The entire fake-‘left’ (Trotskyist and revisionist) stand exposed by the pro-imperialist fascist coup in Egypt and the barbaric slaughter of pro-Morsi protesters.
Despite Morsi’s role in heading off the Egyptian revolution in imperialist approved stitched-up elections, his compromises with the IMF, the support given to Syria’s bogus “rebels” and the disastrous treaties with Zionism, he was only ever a not-always-reliable stop gap option for the military, who are ultimately imperialism’s preferred choice.
Although Morsi compromised with the IMF, the IMF continued to withhold its loans because he was not restructuring far enough and fast enough for their liking. He’d also opened up the borders to Gaza, and there were signs that he was making closer contacts with Iran, which has a stronger anti-imperialist instinct than Morsi. He had also made moves against the judiciary and amend the constitution to break up the powers of the old order. All of which is likely to have stirred up a counter-revolutionary reaction.
It has since emerged that establishment figures linked to the Mubarak and the generals had helped to finance and organise the protests, and key opposition figures and the military were lobbying western governments for support. The fascist coup-plotters were immediately rewarded with warmonger Blair’s blessing and $8 billion of aid from the imperialist stooge regimes of Saudi Arabia and the UAE. A fuel crisis mysteriously ended over night, and the police, who had allowed crime and traffic chaos to increase under Morsi, suddenly returned to the streets.

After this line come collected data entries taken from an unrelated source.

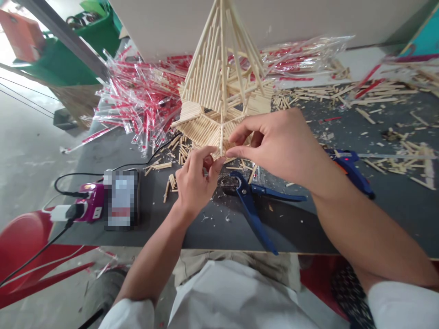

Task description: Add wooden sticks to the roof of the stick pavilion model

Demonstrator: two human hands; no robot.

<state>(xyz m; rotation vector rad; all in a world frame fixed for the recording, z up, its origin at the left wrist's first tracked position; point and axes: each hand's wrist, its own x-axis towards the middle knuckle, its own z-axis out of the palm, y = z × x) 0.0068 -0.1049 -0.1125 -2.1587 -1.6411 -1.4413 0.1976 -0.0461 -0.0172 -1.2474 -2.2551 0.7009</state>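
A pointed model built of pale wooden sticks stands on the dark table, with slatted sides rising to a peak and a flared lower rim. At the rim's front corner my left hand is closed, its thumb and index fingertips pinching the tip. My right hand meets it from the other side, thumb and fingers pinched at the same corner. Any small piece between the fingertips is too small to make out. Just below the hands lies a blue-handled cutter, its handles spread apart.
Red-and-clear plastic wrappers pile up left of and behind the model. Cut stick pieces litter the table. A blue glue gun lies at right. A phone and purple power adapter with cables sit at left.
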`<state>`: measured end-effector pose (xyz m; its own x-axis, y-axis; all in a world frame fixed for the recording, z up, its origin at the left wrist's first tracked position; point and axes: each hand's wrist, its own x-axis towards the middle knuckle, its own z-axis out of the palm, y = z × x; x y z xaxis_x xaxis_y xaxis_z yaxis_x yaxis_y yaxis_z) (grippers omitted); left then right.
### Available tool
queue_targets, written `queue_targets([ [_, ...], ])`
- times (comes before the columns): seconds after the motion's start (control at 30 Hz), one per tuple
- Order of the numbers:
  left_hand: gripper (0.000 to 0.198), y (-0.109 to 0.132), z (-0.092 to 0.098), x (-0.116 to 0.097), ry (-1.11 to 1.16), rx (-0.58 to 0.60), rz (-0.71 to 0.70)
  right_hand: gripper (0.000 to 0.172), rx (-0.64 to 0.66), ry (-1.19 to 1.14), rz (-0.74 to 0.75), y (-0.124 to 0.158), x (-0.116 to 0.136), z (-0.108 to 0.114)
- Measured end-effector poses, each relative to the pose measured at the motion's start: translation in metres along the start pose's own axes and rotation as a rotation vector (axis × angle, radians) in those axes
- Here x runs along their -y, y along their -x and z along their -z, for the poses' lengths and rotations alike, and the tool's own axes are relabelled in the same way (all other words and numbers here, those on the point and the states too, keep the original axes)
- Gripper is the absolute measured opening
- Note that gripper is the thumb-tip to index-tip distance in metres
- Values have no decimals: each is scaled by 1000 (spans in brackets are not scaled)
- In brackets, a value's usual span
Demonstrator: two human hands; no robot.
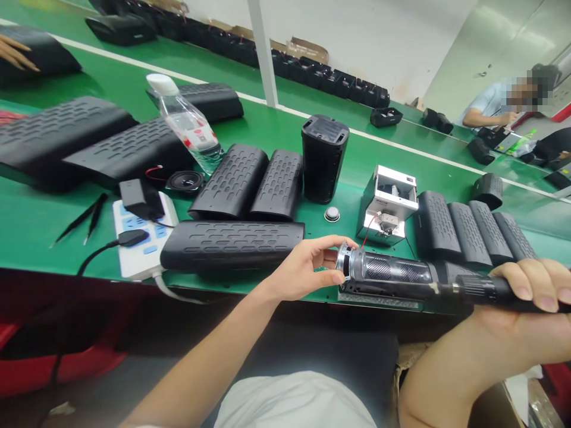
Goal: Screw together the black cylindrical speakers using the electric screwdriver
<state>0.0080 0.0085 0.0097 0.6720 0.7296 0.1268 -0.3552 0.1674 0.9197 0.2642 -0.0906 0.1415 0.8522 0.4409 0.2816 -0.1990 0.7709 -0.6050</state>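
Observation:
My left hand is closed, thumb and fingers around a round metal-framed part, which looks like a speaker. This part sits at the left end of a black housing with a clear tube and perforated metal inside, lying near the table's front edge. My right hand is wrapped round a black electric screwdriver, held almost level. Its tip points left and reaches the housing's right end; whether it sits on a screw I cannot tell. Just behind the housing stands a white metal box with a red wire.
Black textured shells lie left and right. Behind them stand an upright black case and a tilted water bottle. A power strip with cords, tweezers and a loose speaker lie left. A co-worker's hand rests far left.

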Motion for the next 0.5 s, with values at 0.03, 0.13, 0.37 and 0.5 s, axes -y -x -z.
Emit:
queue_targets([
  [0.03, 72, 0, 0, 0, -8, -4, -5, 30, 11, -14, -4, 0, 1, 0],
  [0.13, 72, -1, -1, 3, -39, -14, 3, 31, 18, -50, -4, 1, 4, 1],
  [0.37, 74, 2, -1, 7, -51, -36, 25, 29, 10, -123, 3, 2, 1, -1],
  [0.5, 72, 1, -1, 1, -93, -50, 11, 26, 141, -148, -10, -2, 1, 11],
])
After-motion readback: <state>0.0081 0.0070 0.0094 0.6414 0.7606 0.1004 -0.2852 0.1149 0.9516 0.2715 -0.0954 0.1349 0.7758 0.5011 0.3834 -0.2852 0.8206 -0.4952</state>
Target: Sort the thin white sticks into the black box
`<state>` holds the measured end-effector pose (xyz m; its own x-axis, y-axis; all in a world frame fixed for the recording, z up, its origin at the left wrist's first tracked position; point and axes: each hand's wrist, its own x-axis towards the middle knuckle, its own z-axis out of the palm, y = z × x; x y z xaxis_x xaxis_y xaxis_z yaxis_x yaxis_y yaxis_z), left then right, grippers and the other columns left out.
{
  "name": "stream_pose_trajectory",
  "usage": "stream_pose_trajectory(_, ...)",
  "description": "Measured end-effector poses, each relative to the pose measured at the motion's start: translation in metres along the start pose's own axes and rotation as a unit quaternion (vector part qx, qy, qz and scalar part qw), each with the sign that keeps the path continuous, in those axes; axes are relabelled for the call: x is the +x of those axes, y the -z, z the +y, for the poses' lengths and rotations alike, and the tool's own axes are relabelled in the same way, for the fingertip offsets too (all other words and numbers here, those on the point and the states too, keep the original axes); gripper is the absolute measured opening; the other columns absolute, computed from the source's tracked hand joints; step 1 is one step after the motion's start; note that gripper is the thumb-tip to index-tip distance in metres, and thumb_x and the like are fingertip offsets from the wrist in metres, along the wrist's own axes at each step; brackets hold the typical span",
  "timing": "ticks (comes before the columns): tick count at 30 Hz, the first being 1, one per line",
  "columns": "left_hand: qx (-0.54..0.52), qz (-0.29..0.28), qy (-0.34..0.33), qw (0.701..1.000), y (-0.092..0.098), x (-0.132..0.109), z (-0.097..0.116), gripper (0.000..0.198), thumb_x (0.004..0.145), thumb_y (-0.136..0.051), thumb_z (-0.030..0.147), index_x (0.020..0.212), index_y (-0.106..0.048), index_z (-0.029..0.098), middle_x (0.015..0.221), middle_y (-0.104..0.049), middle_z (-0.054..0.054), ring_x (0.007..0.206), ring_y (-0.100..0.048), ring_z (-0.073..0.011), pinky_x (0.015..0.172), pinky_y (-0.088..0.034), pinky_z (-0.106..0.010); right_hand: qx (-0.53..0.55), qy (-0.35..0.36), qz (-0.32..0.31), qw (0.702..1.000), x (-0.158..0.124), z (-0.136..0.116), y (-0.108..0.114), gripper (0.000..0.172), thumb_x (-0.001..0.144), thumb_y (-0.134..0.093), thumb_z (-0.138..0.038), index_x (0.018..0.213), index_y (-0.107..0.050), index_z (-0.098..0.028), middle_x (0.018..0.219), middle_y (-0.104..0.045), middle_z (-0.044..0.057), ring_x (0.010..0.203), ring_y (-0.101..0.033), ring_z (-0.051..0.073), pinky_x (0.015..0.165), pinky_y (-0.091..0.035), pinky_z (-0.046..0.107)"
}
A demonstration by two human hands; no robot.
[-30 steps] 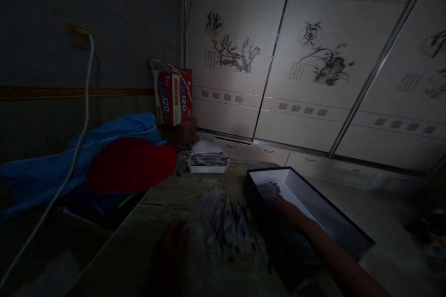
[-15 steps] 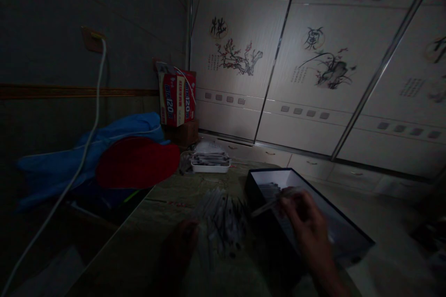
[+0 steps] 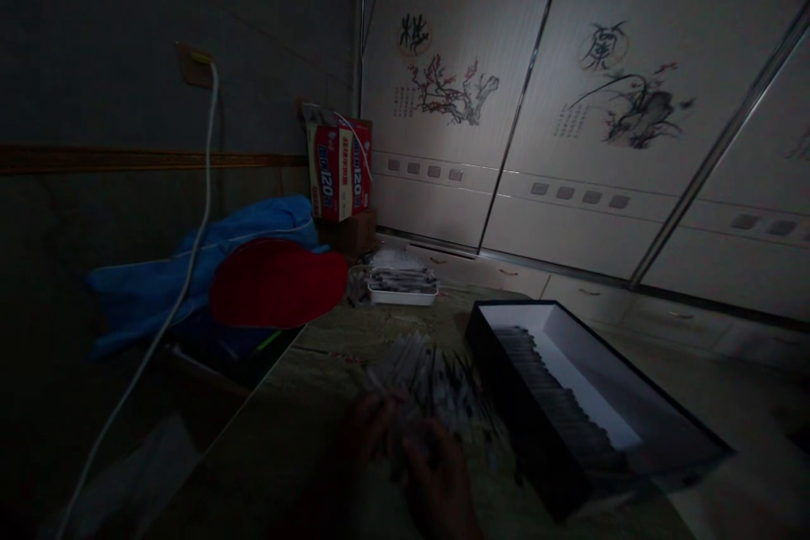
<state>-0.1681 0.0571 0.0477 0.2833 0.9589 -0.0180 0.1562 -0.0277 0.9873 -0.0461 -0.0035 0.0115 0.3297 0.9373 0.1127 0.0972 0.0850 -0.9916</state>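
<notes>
The scene is very dark. A loose heap of thin pale and dark sticks (image 3: 430,380) lies on the table (image 3: 304,439) in front of me. My left hand (image 3: 364,430) rests at the heap's near left edge. My right hand (image 3: 436,485) sits at its near side, fingers curled toward the sticks. Whether either hand holds a stick is lost in shadow. To the right stands a long black box (image 3: 569,405) with a white inside, a row of sticks packed along its left wall.
A small white tray (image 3: 403,287) of more sticks sits at the table's far end. A red round object (image 3: 278,283) and blue cloth (image 3: 190,270) lie left. A red carton (image 3: 338,169) stands by the wall. A white cable (image 3: 190,245) hangs from a socket.
My right hand has left the black box and come back to the heap of sticks beside my left hand. The view has shifted slightly left and down.
</notes>
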Motion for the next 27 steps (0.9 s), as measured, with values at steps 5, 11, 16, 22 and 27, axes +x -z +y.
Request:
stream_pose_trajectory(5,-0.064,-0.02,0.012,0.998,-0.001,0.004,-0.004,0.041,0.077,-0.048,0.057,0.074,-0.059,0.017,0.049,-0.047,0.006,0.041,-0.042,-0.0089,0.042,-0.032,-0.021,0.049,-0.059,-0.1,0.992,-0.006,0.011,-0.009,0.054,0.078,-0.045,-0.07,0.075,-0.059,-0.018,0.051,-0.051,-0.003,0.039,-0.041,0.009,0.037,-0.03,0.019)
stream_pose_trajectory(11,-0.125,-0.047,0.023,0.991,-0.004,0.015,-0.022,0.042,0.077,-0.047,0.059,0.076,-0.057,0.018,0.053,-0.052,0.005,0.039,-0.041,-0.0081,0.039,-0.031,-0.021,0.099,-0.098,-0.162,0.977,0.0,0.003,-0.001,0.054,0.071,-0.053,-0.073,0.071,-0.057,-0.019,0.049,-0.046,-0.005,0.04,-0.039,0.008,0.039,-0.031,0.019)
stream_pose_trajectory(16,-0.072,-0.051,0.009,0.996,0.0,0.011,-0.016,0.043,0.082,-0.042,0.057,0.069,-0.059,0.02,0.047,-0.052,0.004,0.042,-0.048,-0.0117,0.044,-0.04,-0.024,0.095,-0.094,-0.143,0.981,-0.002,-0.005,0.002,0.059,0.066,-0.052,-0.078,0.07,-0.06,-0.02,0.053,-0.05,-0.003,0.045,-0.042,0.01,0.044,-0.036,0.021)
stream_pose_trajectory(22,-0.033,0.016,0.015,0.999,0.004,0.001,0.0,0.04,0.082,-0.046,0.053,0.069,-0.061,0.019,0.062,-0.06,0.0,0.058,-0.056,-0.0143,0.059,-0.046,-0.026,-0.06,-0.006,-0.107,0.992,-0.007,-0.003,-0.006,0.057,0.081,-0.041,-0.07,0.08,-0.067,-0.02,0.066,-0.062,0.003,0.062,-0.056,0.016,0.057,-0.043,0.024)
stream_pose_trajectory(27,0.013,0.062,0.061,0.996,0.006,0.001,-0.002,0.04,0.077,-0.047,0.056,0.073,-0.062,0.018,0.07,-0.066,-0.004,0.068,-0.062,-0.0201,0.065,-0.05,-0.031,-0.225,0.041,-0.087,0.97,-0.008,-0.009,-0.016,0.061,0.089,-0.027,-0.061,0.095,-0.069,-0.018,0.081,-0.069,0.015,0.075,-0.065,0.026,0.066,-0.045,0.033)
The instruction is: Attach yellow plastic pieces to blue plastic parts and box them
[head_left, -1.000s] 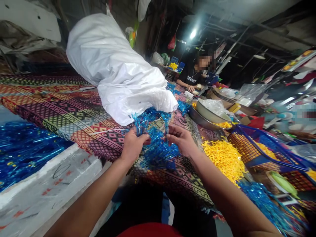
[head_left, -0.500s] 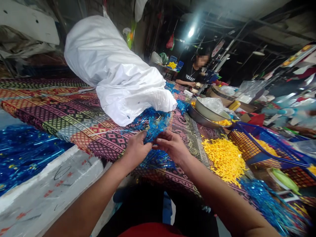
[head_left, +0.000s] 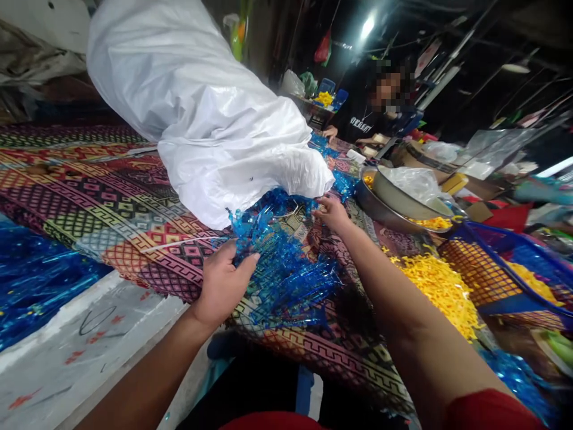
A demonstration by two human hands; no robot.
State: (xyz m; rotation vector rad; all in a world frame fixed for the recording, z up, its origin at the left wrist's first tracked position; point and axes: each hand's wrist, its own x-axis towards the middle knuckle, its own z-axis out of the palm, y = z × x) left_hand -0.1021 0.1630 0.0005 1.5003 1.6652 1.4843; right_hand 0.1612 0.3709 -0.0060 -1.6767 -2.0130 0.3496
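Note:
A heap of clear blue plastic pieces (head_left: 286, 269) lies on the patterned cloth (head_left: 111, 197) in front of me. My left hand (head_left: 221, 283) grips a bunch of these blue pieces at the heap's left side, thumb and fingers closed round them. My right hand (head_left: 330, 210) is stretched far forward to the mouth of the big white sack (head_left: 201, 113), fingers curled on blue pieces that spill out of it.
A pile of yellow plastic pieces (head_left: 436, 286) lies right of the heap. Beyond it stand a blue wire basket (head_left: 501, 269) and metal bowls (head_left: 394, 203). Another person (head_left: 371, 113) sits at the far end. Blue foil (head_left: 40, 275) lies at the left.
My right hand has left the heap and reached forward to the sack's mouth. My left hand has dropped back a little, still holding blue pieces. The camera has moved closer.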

There were all sorts of pre-coup media reports about military and police involvement in the protests, and yet a near mystical belief in the “spontaneity of the masses” led the more impressionable fake-‘left’ sects to declare this counter-revolutionary take-over to be a “second revolution”! Some even called for the Moslem Brotherhood’s “thugs” to be disbanded (by “the workers”, of course) at a time when they were being gunned down!!
The less impressionable rightly opposed the coup, but only to spread illusions that more bourgeois “democracy” is the answer, thereby failing to draw the revolutionary conclusion that only a defeat for imperialism can help to create the conditions in which socialism can be built.
Rather than re-assess their mistakes and analyse how they got things so badly wrong, the fake-‘lefts’ have been tying themselves up in verbal knots in their attempt to cover up their errors; just as they have been doing over Syria and Libya, where some have been equally caught in the act of oiling the wheels of imperialist warmongering, and others philosophically trapped by their support for various anti-Marxist bourgeois nationalist or Islamist movements.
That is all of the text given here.